**TASK DESCRIPTION:** Give back every line of the data below exactly.

╭──

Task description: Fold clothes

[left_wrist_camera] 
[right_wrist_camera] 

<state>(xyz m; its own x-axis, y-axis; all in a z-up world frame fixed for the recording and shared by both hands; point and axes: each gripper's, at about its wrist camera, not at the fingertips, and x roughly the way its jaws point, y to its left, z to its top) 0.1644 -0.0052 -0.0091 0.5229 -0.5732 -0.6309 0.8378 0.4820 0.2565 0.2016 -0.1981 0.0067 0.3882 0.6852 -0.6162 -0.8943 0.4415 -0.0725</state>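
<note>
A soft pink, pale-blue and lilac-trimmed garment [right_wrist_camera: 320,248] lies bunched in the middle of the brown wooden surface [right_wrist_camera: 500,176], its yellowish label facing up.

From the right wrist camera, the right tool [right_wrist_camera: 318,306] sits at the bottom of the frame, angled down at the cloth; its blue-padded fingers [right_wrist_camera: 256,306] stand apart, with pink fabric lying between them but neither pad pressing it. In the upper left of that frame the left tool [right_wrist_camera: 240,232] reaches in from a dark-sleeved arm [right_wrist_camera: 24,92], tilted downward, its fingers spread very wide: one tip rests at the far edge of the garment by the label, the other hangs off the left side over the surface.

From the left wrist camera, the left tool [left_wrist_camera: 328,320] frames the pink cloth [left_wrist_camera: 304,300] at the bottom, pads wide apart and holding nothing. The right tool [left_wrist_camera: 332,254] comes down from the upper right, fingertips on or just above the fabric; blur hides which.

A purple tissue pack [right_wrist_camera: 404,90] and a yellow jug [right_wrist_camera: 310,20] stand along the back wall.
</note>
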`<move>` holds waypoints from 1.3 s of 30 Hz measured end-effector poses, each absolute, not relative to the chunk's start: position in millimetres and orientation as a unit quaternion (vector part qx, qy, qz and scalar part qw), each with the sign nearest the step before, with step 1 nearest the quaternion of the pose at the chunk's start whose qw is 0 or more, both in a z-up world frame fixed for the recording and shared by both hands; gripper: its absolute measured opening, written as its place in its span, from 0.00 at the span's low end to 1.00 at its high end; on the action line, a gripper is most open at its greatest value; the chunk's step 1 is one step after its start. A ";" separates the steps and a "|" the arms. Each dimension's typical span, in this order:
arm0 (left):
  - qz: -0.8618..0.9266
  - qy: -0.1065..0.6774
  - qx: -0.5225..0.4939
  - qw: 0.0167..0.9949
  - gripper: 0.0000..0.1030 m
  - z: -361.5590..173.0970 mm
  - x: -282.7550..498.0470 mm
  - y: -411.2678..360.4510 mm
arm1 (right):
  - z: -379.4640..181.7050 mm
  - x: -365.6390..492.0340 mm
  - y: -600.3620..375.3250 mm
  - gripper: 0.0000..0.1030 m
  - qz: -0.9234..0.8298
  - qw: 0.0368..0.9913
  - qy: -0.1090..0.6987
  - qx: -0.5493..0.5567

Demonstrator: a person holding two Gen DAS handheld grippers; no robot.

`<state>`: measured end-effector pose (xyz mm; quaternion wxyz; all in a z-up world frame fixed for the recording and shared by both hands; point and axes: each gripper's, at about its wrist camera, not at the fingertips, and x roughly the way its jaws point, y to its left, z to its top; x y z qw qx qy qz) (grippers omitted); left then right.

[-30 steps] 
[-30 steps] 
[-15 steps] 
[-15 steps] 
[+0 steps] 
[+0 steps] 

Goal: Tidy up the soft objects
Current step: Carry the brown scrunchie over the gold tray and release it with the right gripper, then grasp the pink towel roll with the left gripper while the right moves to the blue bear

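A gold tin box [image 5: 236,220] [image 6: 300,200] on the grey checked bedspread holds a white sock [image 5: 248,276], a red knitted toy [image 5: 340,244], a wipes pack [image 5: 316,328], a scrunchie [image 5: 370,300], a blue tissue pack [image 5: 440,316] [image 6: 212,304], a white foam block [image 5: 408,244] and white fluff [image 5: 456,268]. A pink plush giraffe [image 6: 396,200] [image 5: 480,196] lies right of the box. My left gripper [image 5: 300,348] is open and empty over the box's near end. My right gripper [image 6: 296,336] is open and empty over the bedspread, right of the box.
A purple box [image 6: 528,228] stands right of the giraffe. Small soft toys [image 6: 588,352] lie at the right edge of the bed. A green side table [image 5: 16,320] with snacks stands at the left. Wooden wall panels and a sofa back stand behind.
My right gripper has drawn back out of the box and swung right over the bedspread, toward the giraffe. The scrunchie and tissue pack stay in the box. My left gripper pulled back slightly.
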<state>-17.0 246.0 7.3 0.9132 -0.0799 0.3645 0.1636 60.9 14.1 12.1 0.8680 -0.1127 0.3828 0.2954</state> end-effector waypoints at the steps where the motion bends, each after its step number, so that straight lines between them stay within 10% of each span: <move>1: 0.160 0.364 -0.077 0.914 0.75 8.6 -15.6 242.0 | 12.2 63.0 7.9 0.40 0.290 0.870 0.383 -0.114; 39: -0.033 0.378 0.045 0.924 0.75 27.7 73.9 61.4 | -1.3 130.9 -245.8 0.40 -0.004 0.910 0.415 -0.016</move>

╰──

**EXERCISE RESULT:**
Task description: Fold clothes

[left_wrist_camera] 
[right_wrist_camera] 

<state>(xyz m; its own x-axis, y-axis; all in a z-up world frame fixed for the recording and shared by both hands; point and axes: each gripper's, at about its wrist camera, not at the fingertips, and x roughly the way its jaws point, y to its left, z to its top) 0.1644 -0.0052 -0.0091 0.5229 -0.5732 -0.6309 0.8378 0.4820 0.2565 0.2016 -0.1981 0.0067 0.3882 0.6852 -0.6162 -0.8943 0.4415 -0.0725</state>
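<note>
A soft pink, pale-blue and lilac-trimmed garment [right_wrist_camera: 320,248] lies bunched in the middle of the brown wooden surface [right_wrist_camera: 500,176], its yellowish label facing up.

From the right wrist camera, the right tool [right_wrist_camera: 318,306] sits at the bottom of the frame, angled down at the cloth; its blue-padded fingers [right_wrist_camera: 256,306] stand apart, with pink fabric lying between them but neither pad pressing it. In the upper left of that frame the left tool [right_wrist_camera: 240,232] reaches in from a dark-sleeved arm [right_wrist_camera: 24,92], tilted downward, its fingers spread very wide: one tip rests at the far edge of the garment by the label, the other hangs off the left side over the surface.

From the left wrist camera, the left tool [left_wrist_camera: 328,320] frames the pink cloth [left_wrist_camera: 304,300] at the bottom, pads wide apart and holding nothing. The right tool [left_wrist_camera: 332,254] comes down from the upper right, fingertips on or just above the fabric; blur hides which.

A purple tissue pack [right_wrist_camera: 404,90] and a yellow jug [right_wrist_camera: 310,20] stand along the back wall.
</note>
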`<move>` holds waypoints from 1.3 s of 30 Hz measured end-effector poses, each absolute, not relative to the chunk's start: position in millimetres and orientation as a unit quaternion (vector part qx, qy, qz and scalar part qw), each with the sign nearest the step before, with step 1 nearest the quaternion of the pose at the chunk's start whose qw is 0 or more, both in a z-up world frame fixed for the recording and shared by both hands; gripper: its absolute measured opening, written as its place in its span, from 0.00 at the span's low end to 1.00 at its high end; on the action line, a gripper is most open at its greatest value; the chunk's step 1 is one step after its start. A ";" separates the steps and a "|" the arms. Each dimension's typical span, in this order:
arm0 (left):
  - qz: -0.8618..0.9266
  - qy: -0.1065..0.6774
  - qx: -0.5225..0.4939
  - qw: 0.0167..0.9949
  - gripper: 0.0000..0.1030 m
  - z: -361.5590..173.0970 mm
  - x: -282.7550..498.0470 mm
  - y: -411.2678..360.4510 mm
arm1 (right):
  - z: -379.4640..181.7050 mm
  - x: -365.6390..492.0340 mm
  - y: -600.3620..375.3250 mm
  - gripper: 0.0000..0.1030 m
  - qz: -0.9234..0.8298
  - qw: 0.0368..0.9913
  - qy: -0.1090..0.6987
  - qx: -0.5493..0.5567

Demonstrator: a person holding two Gen DAS handheld grippers; no robot.

`<state>`: measured end-effector pose (xyz mm; quaternion wxyz; all in a z-up world frame fixed for the recording and shared by both hands; point and axes: each gripper's, at about its wrist camera, not at the fingertips, and x roughly the way its jaws point, y to its left, z to its top; x y z qw qx qy qz) (grippers omitted); left then right.

[-30 steps] 
[-30 steps] 
[-15 steps] 
[-15 steps] 
[+0 steps] 
[+0 steps] 

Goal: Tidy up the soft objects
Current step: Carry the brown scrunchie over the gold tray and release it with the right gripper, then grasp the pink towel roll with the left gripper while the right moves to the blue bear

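A gold tin box [image 5: 236,220] [image 6: 300,200] on the grey checked bedspread holds a white sock [image 5: 248,276], a red knitted toy [image 5: 340,244], a wipes pack [image 5: 316,328], a scrunchie [image 5: 370,300], a blue tissue pack [image 5: 440,316] [image 6: 212,304], a white foam block [image 5: 408,244] and white fluff [image 5: 456,268]. A pink plush giraffe [image 6: 396,200] [image 5: 480,196] lies right of the box. My left gripper [image 5: 300,348] is open and empty over the box's near end. My right gripper [image 6: 296,336] is open and empty over the bedspread, right of the box.
A purple box [image 6: 528,228] stands right of the giraffe. Small soft toys [image 6: 588,352] lie at the right edge of the bed. A green side table [image 5: 16,320] with snacks stands at the left. Wooden wall panels and a sofa back stand behind.
My right gripper has drawn back out of the box and swung right over the bedspread, toward the giraffe. The scrunchie and tissue pack stay in the box. My left gripper pulled back slightly.
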<state>-17.0 246.0 7.3 0.9132 -0.0799 0.3645 0.1636 60.9 14.1 12.1 0.8680 -0.1127 0.3828 0.2954</state> end-effector waypoints at the steps where the motion bends, each after its step number, so that straight lines between them stay within 10% of each span: <move>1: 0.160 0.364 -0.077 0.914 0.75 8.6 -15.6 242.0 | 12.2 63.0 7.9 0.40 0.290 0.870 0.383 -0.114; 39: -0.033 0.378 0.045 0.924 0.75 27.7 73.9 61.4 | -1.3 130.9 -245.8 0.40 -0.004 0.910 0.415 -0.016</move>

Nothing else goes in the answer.